Monday, December 31, 2012

On Praise

I started writing this while sitting in the Denver airport, because we got there three hours early to board our flight. Whoops.

I actually started writing (Blogger has drafts, nifty!) and then stopped, because without a screen protector, I actually felt somewhat exposed, blogging from a seat in the middle of a room. Hilarious, right? Because you could argue that posting on this completely-open-free-for-all of a blog means I don't really care what people think about me, right? Well, no. I've been quiet for three years, and it's taking time to get back in the habit of sharing, particularly when I feel like doing so exposes me to low-flying snarkbombs. I am taking tentative steps outside the garden gate, walking where it's no longer "safe".

I had an inspiration post that I want to write, but I need to digest some other things here first; it would be avoidant to allow this to keep going unsaid and unrecorded, and once you procrastinate from saying something once, it's really easy to continue to do so. It ain't healthy.

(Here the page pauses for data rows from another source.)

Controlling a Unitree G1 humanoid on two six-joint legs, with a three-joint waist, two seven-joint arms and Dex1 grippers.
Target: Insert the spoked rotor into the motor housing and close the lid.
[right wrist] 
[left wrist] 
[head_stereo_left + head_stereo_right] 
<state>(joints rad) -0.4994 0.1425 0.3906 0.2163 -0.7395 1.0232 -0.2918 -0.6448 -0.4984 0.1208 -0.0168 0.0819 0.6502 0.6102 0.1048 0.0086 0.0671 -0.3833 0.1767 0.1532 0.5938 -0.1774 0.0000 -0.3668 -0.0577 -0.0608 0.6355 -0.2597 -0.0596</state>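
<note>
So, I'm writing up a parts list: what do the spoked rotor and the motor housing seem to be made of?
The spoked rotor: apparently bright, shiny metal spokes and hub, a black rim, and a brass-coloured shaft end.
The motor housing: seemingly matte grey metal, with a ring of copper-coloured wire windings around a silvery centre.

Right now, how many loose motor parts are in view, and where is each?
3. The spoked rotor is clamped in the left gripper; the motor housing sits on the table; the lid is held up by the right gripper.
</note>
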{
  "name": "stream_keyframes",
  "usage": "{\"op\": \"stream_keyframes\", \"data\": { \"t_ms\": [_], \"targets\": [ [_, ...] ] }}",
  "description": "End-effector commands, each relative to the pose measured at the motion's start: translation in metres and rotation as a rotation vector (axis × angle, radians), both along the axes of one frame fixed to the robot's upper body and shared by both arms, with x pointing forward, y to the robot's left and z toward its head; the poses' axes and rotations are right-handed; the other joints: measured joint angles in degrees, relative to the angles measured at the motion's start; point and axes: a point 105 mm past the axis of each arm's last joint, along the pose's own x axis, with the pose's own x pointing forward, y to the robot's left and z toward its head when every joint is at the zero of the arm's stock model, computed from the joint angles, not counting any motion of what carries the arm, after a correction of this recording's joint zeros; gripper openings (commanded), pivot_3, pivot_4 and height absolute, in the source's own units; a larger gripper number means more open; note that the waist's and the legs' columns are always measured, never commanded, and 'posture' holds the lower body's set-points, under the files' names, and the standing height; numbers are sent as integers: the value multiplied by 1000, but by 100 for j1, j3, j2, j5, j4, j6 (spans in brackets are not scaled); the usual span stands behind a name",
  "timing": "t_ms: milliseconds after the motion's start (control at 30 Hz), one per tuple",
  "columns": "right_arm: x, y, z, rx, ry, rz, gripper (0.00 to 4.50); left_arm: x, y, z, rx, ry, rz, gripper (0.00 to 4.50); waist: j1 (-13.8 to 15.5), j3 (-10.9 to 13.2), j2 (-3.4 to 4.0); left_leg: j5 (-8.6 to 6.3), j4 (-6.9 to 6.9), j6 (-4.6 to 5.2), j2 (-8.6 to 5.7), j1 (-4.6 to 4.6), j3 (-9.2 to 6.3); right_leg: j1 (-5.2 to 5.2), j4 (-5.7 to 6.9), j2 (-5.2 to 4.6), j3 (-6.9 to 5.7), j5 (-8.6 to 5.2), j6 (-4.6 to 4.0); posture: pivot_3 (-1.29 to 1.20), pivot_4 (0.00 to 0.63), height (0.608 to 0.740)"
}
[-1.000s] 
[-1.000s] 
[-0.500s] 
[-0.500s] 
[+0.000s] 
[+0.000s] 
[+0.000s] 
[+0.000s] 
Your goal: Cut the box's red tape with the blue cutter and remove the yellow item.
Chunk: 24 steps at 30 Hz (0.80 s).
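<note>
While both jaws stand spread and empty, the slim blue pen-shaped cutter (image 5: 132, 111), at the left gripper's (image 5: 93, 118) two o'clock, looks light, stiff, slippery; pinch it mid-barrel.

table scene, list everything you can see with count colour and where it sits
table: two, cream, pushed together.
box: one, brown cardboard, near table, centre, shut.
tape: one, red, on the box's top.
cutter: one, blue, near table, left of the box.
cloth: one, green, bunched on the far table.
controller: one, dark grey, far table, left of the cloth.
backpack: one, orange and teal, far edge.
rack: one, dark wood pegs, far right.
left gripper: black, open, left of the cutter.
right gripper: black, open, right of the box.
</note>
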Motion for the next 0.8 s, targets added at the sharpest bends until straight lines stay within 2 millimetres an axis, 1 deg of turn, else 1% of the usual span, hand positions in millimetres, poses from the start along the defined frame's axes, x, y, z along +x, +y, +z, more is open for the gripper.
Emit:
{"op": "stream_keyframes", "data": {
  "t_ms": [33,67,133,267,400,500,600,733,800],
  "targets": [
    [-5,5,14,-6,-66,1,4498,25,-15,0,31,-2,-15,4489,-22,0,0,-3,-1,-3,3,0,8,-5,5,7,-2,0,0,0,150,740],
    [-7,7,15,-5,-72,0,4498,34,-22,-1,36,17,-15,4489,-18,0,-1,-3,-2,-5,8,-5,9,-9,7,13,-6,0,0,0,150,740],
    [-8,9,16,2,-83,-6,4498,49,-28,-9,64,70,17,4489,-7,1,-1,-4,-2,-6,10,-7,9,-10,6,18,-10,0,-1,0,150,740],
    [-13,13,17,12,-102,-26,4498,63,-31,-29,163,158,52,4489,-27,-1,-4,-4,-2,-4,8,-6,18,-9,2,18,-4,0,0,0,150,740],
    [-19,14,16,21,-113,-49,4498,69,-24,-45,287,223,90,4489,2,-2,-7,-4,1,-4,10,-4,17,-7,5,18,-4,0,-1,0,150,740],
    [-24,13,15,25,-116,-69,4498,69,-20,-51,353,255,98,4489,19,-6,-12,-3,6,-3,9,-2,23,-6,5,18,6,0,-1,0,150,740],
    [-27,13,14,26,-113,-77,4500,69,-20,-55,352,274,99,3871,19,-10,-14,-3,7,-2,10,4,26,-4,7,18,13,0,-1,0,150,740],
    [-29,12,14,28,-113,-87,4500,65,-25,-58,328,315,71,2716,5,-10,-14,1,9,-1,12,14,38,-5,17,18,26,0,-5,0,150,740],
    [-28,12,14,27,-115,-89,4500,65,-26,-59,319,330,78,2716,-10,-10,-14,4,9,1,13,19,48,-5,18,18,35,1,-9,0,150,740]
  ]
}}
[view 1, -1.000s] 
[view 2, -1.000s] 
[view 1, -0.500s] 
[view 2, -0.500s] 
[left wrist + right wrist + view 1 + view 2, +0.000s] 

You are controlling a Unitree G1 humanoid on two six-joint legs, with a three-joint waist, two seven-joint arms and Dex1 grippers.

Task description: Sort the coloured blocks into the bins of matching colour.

I can't accept praise. (Ooof.)  I'm not sure why.

I consider myself a pretty reasonable person, pretty self aware and always working on things. But lately there's been this theme of always feeling awful about my output, be it at work, or when sewing, or in whatever other activities. And at some point I became conscious that it's because I feel like I never receive real praise - and my own standards are stupidly high and unattainable. For example, this winter when we went through our review cycle and subsequent bonus/raise period, I fully expected to be put on a performance improvement plan. Instead, I got an eye-wateringly large bonus (seriously, I thought I'd misheard), and was told I was essential to the team. And then I realized too, that it's not that I don't receive praise - it's that I can't take any of it seriously.

At work, I'm always looking for intention behind praise. But at least at work the things we do are so uncritically good that I can tell myself that no matter what, the intention is useful; worse was when someone walked up to me at Dickens, and thanked me for "all that you do". My immediate thought was too uncharitable to print here, so I'll generalize: my immediate thought was that they were praising me not because I earned it or did anything particularly good, useful, or worthwhile, but because they wanted attention from me. And now I feel incredibly self-absorbed admitting that, but it's so easy to write off so much of the Faire community as being histrionic, self-congratulating, borderline-personality-disorder, actorbating, narcissists. (I am SO sorry. It's almost physically painful to write this, but not-writing it doesn't do me any good here. I need to admit this to process it.) To some extent, I realize that I am hungry for approval from people who I respect. And there are piteously few of those people around, and they tend to have standards just as high (or higher, perhaps?) than mine.

Thither the admission, thus the resolution.

(Oh, okay, I know, I know, resolutions are hard, and maybe passe, and set one up for failure, which is something that Impostors staunchly avoid. So doubly a resolution, to resolve to do anything?)

I will attempt, this year, to give meaningful praise whenever I can. Maybe I'll need to start slow here, but I think the start of being easier on myself will be to recognize the good (no matter how small, flawed, imperfect, or strained it may be) that other people do. And then maybe I can give myself a little credit for the things I do.